5 days ago4 min read

Key Insights

  • Alnylam Pharmaceuticals has joined the Alliance for Genomic Discovery as the ninth member, gaining access to a comprehensive clinical genomic database containing 250,000 whole-genomes to accelerate RNA interference therapeutic development.

  • The partnership will enable Alnylam to leverage AI-powered genomic data to identify new therapeutic targets for gene silencing medicines, with the alliance expanding to include an additional 31,250 whole-genomes.

  • The AGD dataset has already demonstrated value by identifying novel therapeutic targets in autoimmune and neurodegenerative diseases, with plans to add multiomic layers including proteomics to enhance drug discovery capabilities.

Alnylam Pharmaceuticals, a pioneer in RNA interference (RNAi) therapeutics, has joined the Alliance for Genomic Discovery (AGD) as its ninth member, announced Illumina, Inc. and Nashville Biosciences, LLC on September 18, 2025. The partnership positions Alnylam to utilize the AGD's comprehensive clinical genomic database to accelerate drug target discovery for gene silencing medicines.

Expanding Genomic Resources for RNAi Development

Alnylam joins an established consortium that includes AbbVie, Amgen, AstraZeneca, Bayer, Bristol Myers Squibb, GSK, Merck, and Novo Nordisk.

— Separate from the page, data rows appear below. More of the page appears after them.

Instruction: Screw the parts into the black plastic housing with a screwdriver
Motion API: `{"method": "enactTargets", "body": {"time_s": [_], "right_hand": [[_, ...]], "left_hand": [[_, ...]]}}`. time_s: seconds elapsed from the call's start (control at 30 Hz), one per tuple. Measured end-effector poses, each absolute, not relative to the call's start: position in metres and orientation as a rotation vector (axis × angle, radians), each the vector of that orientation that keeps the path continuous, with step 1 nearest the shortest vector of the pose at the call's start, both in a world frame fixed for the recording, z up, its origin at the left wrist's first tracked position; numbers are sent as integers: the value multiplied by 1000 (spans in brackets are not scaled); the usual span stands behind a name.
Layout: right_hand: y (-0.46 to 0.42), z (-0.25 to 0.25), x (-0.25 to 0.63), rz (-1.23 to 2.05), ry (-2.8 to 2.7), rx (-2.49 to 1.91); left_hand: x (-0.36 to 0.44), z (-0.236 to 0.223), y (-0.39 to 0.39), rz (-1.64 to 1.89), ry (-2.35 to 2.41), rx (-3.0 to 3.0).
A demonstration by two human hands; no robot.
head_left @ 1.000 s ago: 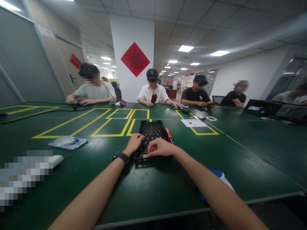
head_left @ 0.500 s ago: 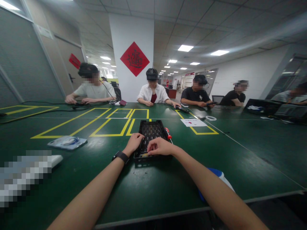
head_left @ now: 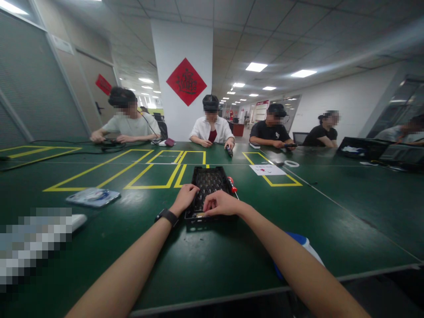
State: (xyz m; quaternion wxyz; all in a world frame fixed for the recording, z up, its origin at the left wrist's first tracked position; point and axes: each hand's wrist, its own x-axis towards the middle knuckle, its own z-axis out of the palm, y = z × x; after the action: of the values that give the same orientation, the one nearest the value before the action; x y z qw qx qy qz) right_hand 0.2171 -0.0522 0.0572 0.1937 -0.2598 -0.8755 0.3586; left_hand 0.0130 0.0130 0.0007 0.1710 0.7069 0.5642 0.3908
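Note:
In front of me lies a shallow black plastic case [head_left: 206, 178] with a patterned, ridged floor. Holding its left wall is my left hand [head_left: 186, 197], fingers curled over the edge. Over the near end of the case, my right hand [head_left: 218, 203] is bent with thumb and fingers drawn together. A small tan piece [head_left: 199, 215] shows just under those fingertips; whatever is between them is too small to make out. Against the case's right side rests a screwdriver [head_left: 232, 182] with a red handle.
A flat plastic packet [head_left: 93, 197] lies to the left. By my right forearm is a blue and white object [head_left: 300, 240]. A paper sheet [head_left: 266, 170] and a white ring [head_left: 291, 163] lie farther right. Several people sit across the green table [head_left: 132, 238].
My hands and the case hold nearly the same position. Across the table, a person's hand has brought a dark tool leftward, nearer their body.

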Motion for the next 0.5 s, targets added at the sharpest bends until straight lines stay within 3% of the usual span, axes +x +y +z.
{"method": "enactTargets", "body": {"time_s": [0.5], "right_hand": [[-52, 55, 216, 1144, -2393, -707]], "left_hand": [[13, 3, 11, 1081, 1613, 1994]]}}
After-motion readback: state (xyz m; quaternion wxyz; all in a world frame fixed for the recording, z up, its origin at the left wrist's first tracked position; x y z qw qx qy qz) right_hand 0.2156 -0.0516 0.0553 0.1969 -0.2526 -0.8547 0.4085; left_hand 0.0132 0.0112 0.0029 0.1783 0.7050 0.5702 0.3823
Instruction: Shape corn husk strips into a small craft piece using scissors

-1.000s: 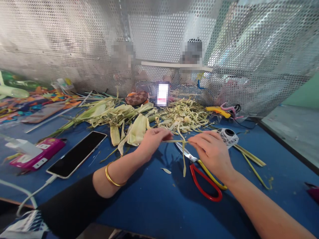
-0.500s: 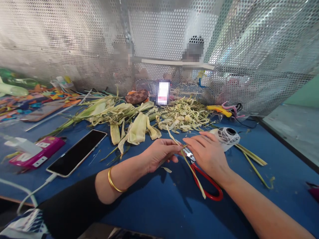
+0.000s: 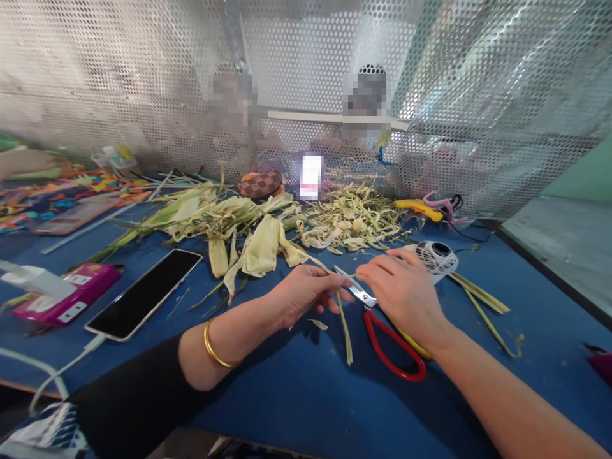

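Note:
My left hand (image 3: pixel 313 290) pinches a narrow, pale strip of corn husk (image 3: pixel 345 335), one end of which hangs below the fingers. Close by, my right hand (image 3: pixel 404 293) has its fingertips closed on a thin piece of the strip stretched between both hands. Beneath the hands lie scissors (image 3: pixel 396 357) with red handles, their blades pointing away and to the left. Just beyond my right hand rests a spool of white thread (image 3: pixel 437 260). Dried corn husks (image 3: pixel 262 248) are heaped beyond my left hand.
Shredded husk (image 3: pixel 356 220) is piled before a perforated metal screen (image 3: pixel 306 57). A charging phone (image 3: pixel 143 293) and a magenta power strip (image 3: pixel 71 293) lie left. Husk stalks (image 3: pixel 482 293) and a yellow-handled tool (image 3: pixel 418 209) lie right. Another person's arm (image 3: pixel 21 164) shows far left.
The husk strip's hanging end has swung left and now points more straight down. My right hand has shifted slightly, uncovering more of the scissors. At far left, another person's arm has come into view.

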Available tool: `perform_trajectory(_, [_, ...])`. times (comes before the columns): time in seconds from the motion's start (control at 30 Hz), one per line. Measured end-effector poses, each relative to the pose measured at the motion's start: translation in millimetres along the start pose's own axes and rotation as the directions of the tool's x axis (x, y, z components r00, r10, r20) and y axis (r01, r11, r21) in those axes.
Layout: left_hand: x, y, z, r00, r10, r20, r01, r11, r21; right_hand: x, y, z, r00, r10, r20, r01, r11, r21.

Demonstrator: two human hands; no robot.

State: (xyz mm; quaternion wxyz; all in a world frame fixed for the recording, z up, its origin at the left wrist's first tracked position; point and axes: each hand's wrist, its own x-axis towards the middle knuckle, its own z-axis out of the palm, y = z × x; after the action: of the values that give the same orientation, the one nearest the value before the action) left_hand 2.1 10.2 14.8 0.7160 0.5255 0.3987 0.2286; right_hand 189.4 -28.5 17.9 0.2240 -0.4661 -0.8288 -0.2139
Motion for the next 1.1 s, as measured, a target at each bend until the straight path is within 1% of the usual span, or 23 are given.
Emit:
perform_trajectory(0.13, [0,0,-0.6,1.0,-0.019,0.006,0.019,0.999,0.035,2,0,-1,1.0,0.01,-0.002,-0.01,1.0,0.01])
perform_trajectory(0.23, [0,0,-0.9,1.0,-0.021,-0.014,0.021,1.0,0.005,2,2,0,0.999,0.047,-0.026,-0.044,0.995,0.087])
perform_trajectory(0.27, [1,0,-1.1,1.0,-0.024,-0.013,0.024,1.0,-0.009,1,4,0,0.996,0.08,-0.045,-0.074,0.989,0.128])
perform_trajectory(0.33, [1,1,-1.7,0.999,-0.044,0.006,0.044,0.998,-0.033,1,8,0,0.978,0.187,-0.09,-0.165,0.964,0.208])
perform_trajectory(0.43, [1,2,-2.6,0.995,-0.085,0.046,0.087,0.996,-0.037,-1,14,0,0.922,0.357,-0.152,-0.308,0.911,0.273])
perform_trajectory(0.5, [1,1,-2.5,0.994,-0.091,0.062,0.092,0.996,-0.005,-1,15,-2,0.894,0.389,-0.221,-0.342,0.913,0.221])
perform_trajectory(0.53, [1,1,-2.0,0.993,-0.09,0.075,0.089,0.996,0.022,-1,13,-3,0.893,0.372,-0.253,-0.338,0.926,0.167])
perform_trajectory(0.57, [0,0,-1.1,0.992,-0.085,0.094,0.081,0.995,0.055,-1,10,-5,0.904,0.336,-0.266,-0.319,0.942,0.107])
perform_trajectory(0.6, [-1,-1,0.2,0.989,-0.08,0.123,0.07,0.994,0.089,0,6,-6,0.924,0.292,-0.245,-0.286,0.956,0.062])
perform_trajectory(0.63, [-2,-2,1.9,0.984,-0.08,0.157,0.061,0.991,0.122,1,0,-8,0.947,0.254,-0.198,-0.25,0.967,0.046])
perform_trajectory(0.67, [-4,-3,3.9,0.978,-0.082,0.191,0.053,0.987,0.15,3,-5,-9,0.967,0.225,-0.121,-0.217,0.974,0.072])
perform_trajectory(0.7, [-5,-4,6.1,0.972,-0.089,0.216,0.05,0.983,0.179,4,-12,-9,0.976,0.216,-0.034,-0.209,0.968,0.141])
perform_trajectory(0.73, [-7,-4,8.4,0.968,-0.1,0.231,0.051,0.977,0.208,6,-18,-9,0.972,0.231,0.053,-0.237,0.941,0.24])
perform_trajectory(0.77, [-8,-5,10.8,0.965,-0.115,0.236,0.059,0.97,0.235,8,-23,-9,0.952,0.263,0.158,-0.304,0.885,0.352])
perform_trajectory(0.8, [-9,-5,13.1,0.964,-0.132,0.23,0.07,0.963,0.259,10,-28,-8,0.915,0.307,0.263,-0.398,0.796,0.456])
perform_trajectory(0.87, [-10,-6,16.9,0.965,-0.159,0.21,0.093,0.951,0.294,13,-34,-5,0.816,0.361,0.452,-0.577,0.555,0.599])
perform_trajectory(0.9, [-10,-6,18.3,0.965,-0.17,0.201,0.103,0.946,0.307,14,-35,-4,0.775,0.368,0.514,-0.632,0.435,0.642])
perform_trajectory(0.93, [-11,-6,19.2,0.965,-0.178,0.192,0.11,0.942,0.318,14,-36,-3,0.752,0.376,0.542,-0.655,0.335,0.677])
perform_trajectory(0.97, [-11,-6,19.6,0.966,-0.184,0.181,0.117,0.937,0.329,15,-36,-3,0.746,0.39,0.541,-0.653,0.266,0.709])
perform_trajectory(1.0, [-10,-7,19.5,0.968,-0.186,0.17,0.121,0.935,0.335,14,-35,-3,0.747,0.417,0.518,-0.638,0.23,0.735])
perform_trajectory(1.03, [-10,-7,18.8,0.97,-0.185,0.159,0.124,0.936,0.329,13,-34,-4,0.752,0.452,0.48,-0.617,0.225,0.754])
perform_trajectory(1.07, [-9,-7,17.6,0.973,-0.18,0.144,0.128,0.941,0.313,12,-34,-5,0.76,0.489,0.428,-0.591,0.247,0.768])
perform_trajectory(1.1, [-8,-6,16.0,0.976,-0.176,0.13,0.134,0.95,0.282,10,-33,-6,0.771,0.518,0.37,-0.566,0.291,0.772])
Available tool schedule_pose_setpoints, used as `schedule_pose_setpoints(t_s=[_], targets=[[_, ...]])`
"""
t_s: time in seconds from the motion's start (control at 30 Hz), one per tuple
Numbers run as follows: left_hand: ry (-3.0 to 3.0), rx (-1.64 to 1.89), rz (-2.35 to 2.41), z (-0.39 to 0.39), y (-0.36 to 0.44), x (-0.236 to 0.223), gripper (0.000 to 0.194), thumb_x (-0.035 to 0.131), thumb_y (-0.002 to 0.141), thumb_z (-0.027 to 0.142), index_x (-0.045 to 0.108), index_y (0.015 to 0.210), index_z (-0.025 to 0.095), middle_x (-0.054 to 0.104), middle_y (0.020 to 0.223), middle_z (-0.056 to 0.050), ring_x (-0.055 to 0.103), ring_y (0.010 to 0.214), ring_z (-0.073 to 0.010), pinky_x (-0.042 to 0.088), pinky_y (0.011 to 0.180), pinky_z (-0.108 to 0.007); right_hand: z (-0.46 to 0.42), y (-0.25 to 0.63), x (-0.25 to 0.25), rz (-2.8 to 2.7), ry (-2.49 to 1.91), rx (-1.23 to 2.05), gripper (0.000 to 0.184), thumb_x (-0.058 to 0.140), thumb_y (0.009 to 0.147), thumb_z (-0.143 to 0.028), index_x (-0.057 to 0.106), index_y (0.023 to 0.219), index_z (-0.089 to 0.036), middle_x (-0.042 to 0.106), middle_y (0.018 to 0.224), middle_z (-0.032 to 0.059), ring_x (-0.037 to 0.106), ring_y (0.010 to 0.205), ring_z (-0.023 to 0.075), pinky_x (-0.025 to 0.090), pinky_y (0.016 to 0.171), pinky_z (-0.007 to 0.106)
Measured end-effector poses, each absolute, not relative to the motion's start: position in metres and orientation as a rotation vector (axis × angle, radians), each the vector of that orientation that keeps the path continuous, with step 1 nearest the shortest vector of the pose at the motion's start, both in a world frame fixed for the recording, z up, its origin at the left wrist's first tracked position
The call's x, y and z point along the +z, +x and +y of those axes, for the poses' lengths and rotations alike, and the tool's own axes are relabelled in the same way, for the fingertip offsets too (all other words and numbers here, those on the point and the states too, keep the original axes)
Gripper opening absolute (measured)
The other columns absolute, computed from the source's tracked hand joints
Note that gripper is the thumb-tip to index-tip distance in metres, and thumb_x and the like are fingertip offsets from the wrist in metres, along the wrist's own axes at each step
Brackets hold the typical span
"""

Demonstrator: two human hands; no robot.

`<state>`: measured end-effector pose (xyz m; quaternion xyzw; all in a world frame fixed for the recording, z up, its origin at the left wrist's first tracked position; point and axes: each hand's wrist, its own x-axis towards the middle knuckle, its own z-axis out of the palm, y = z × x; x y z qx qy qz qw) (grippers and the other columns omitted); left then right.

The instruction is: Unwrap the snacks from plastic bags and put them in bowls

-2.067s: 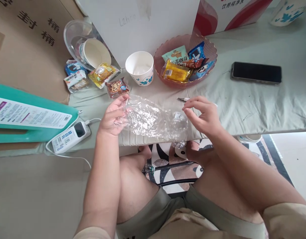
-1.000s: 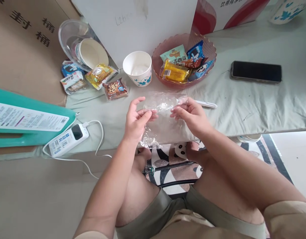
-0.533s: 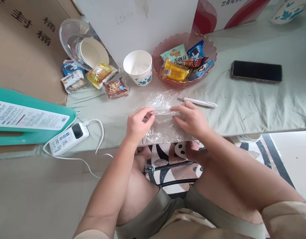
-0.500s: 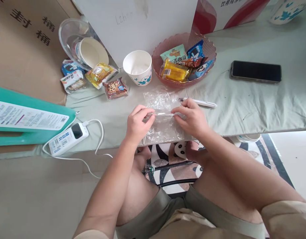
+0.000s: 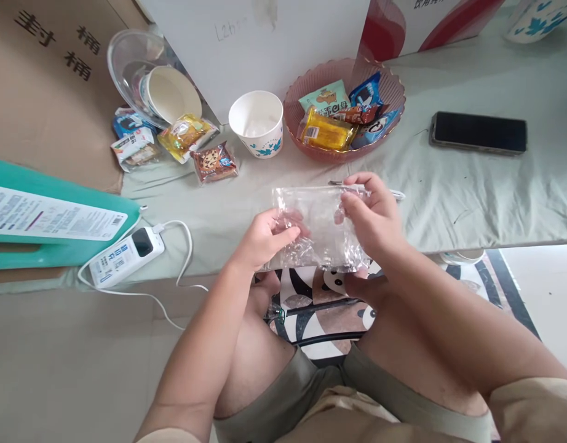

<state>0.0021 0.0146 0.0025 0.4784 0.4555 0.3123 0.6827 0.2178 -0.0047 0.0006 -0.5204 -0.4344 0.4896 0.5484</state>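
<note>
A clear, crinkled plastic bag (image 5: 323,221) hangs between my two hands, above the table's front edge. My left hand (image 5: 269,237) pinches its left side, thumb in front and fingers showing through the film. On the upper right side, my right hand (image 5: 373,212) grips it between thumb and fingers. Partly hidden behind that hand is a white pen (image 5: 397,195). Beyond the bag stand a white paper cup (image 5: 256,126) with blue leaves and a pink ribbed bowl (image 5: 296,98) holding several wrapped snacks.
Wrapped snacks, including a brown cookie packet (image 5: 214,163), lie left of the cup near a tipped clear bowl (image 5: 120,67). A white power bank (image 5: 126,258) with a cable sits by a green jug (image 5: 57,212). A black phone (image 5: 478,132) lies to the right.
Both hands have changed their hold, and the plastic bag, folded at its middle before, is now lifted and spread out. My right hand has moved right and my left slightly down.
</note>
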Motion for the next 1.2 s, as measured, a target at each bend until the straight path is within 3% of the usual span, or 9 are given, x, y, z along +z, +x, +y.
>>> schedule_pose_setpoints(t_s=[0.17, 0.37, 0.57, 0.67, 0.77, 0.87, 0.97, 1.03, 1.2], targets=[[0.851, 0.823, 1.061, 0.022, 0.005, 0.004, 0.032, 0.084, 0.067, 0.034, 0.067, 0.089, 0.018, 0.077, 0.082, -0.005, 0.075, 0.074, -0.0194, 0.059, 0.067, -0.029, 0.002, 0.224, -0.006, -0.947, -1.137, 1.493, 0.039, 0.080, 0.076, -0.047, 0.062, 0.103, -0.024, 0.067, 0.089, 0.0008, 0.066, 0.084, 0.0174, 0.054, 0.078, 0.034], [0.895, 0.656, 1.156, 0.026, 0.003, 0.002, 0.034, 0.084, 0.070, 0.034, 0.066, 0.094, 0.018, 0.073, 0.072, -0.002, 0.069, 0.058, -0.0156, 0.053, 0.051, -0.024, -0.001, 0.223, -0.007, -1.064, -1.256, 1.644, 0.023, 0.076, 0.079, -0.040, 0.064, 0.082, -0.021, 0.066, 0.073, 0.0017, 0.059, 0.063, 0.0142, 0.048, 0.058, 0.029], [0.875, 0.700, 1.074, 0.031, -0.002, 0.007, 0.039, 0.083, 0.069, 0.034, 0.065, 0.102, 0.024, 0.057, 0.051, 0.009, 0.054, 0.040, -0.0095, 0.037, 0.036, -0.017, 0.002, 0.221, -0.011, -0.939, -1.142, 1.630, 0.031, 0.078, 0.078, -0.039, 0.058, 0.100, -0.028, 0.051, 0.057, -0.0084, 0.047, 0.044, 0.0109, 0.038, 0.042, 0.026], [0.786, 0.771, 1.020, 0.034, -0.003, 0.012, 0.029, 0.083, 0.062, 0.028, 0.064, 0.084, 0.024, 0.048, 0.047, 0.010, 0.048, 0.038, -0.0075, 0.037, 0.035, -0.016, 0.002, 0.223, -0.008, -0.867, -1.028, 1.649, 0.031, 0.074, 0.079, -0.042, 0.059, 0.102, -0.029, 0.051, 0.060, -0.0076, 0.050, 0.048, 0.0117, 0.040, 0.045, 0.027], [0.789, 0.796, 0.963, 0.036, -0.004, 0.012, 0.018, 0.077, 0.061, 0.031, 0.063, 0.066, 0.020, 0.055, 0.055, 0.004, 0.052, 0.045, -0.0085, 0.047, 0.041, -0.021, 0.003, 0.225, -0.005, -0.879, -0.978, 1.678, 0.025, 0.068, 0.079, -0.047, 0.060, 0.085, -0.025, 0.056, 0.067, -0.0014, 0.056, 0.056, 0.0148, 0.049, 0.054, 0.033], [0.850, 0.780, 0.913, 0.038, -0.006, 0.007, 0.025, 0.069, 0.066, 0.042, 0.067, 0.065, 0.017, 0.061, 0.066, -0.003, 0.057, 0.055, -0.0121, 0.051, 0.048, -0.026, 0.003, 0.225, -0.004, -0.931, -1.100, 1.605, 0.034, 0.060, 0.083, -0.056, 0.059, 0.076, -0.022, 0.056, 0.069, 0.0019, 0.052, 0.057, 0.0143, 0.045, 0.053, 0.032], [1.008, 0.836, 0.995, 0.038, -0.005, -0.003, 0.014, 0.074, 0.063, 0.028, 0.066, 0.069, 0.018, 0.060, 0.072, 0.000, 0.053, 0.057, -0.0088, 0.046, 0.052, -0.024, 0.004, 0.222, -0.008, -0.935, -1.264, 1.523, 0.033, 0.075, 0.075, -0.046, 0.059, 0.094, -0.024, 0.057, 0.070, -0.0025, 0.050, 0.058, 0.0128, 0.041, 0.054, 0.029], [1.111, 0.885, 1.078, 0.039, -0.003, -0.010, 0.017, 0.072, 0.061, 0.016, 0.065, 0.076, 0.019, 0.059, 0.076, 0.002, 0.053, 0.058, -0.0079, 0.045, 0.056, -0.023, 0.005, 0.219, -0.011, -0.882, -1.264, 1.539, 0.051, 0.084, 0.064, -0.035, 0.056, 0.105, -0.026, 0.060, 0.074, -0.0045, 0.053, 0.062, 0.0134, 0.042, 0.059, 0.028], [1.433, 1.251, 1.430, 0.042, -0.005, -0.020, 0.026, 0.068, 0.066, 0.007, 0.067, 0.088, 0.022, 0.062, 0.091, 0.000, 0.060, 0.086, -0.0145, 0.048, 0.082, -0.028, 0.006, 0.215, -0.017, -0.906, -1.225, 1.409, 0.026, 0.074, 0.072, -0.036, 0.053, 0.075, -0.022, 0.056, 0.073, -0.0036, 0.051, 0.070, 0.0123, 0.043, 0.071, 0.030]])
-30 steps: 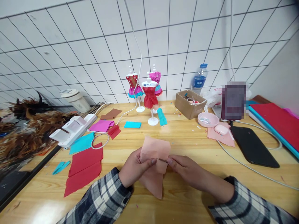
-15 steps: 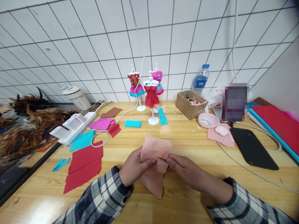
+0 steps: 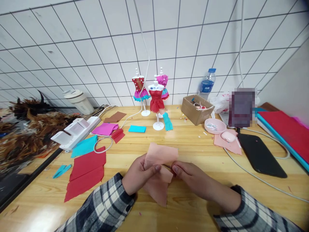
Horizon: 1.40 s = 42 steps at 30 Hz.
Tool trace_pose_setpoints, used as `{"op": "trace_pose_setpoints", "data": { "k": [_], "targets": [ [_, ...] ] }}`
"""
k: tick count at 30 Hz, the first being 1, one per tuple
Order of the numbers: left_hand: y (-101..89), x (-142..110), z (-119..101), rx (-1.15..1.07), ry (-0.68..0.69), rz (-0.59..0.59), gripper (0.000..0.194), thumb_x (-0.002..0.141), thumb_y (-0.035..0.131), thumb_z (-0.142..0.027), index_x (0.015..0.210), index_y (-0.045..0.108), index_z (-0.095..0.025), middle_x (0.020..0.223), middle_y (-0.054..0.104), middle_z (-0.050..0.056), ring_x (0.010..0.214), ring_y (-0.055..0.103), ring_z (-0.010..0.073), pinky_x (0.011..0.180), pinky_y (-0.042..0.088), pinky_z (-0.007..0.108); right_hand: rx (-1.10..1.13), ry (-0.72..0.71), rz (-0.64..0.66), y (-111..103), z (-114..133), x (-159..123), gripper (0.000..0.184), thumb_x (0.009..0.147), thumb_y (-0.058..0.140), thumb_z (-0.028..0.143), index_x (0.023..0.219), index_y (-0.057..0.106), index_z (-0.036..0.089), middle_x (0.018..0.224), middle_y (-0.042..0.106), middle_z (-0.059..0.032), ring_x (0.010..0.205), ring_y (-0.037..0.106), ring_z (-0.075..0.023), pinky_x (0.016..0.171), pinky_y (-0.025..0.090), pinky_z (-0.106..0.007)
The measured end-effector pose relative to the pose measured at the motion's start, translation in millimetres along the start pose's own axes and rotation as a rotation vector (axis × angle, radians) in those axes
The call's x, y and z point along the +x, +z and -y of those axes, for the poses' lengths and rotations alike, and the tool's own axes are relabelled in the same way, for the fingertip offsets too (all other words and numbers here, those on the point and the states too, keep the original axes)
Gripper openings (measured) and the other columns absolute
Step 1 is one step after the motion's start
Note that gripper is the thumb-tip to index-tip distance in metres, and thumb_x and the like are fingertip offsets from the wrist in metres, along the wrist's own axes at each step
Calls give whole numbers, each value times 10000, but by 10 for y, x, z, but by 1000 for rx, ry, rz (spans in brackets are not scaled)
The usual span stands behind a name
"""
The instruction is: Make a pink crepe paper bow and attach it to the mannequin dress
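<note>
A sheet of peach-pink crepe paper [image 3: 161, 154] is held over the table in front of me, its lower part hanging down. My left hand [image 3: 137, 174] is closed on its left side, thumb lying across the front. Across the sheet's middle runs a gap from the right edge, reaching close to my left thumb. At that gap's right end, my right hand [image 3: 190, 177] is closed in a pinch. From its fingertips a thin dark tool [image 3: 167, 166] points left into the gap; most of it is hidden, and I cannot make out its kind.
Several small dress forms in paper dresses [image 3: 156, 98] stand behind. Red paper [image 3: 87, 174], blue paper [image 3: 84, 146] and a white power strip [image 3: 76, 132] lie left. Right are a cardboard box [image 3: 196, 112], pink dish [image 3: 214, 126], black phone [image 3: 262, 154] and cables.
The gap in the pink crepe paper stands wider, its upper part shifted slightly. More of the thin dark tool shows at my right fingertips. Both hands stay nearly in place.
</note>
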<state>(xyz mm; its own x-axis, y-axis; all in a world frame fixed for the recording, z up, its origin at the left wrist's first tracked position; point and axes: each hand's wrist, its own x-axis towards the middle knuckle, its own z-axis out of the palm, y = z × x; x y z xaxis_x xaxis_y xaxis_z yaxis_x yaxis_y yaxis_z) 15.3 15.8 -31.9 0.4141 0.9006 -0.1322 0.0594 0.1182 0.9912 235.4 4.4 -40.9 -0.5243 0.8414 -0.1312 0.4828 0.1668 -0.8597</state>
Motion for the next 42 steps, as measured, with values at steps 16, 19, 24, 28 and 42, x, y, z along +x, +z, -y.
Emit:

The company's membership will strengthen the AGD clinical genomic database, enabling additional investment to sequence and analyze 31,250 new whole-genomes, expanding the alliance's existing 250,000 whole-genome cohort.
"We welcome Alnylam to the AGD as our members continue to leverage data that fuels innovation in novel therapeutics to improve lives of patients everywhere," said Todd Christian, senior vice president of Services, Arrays and Genomic Access at Illumina. "Alnylam's decision to join the alliance speaks to the immense value of this resource that combines powerful scale and depth of sequencing with clinical data quality and diverse ancestral representation."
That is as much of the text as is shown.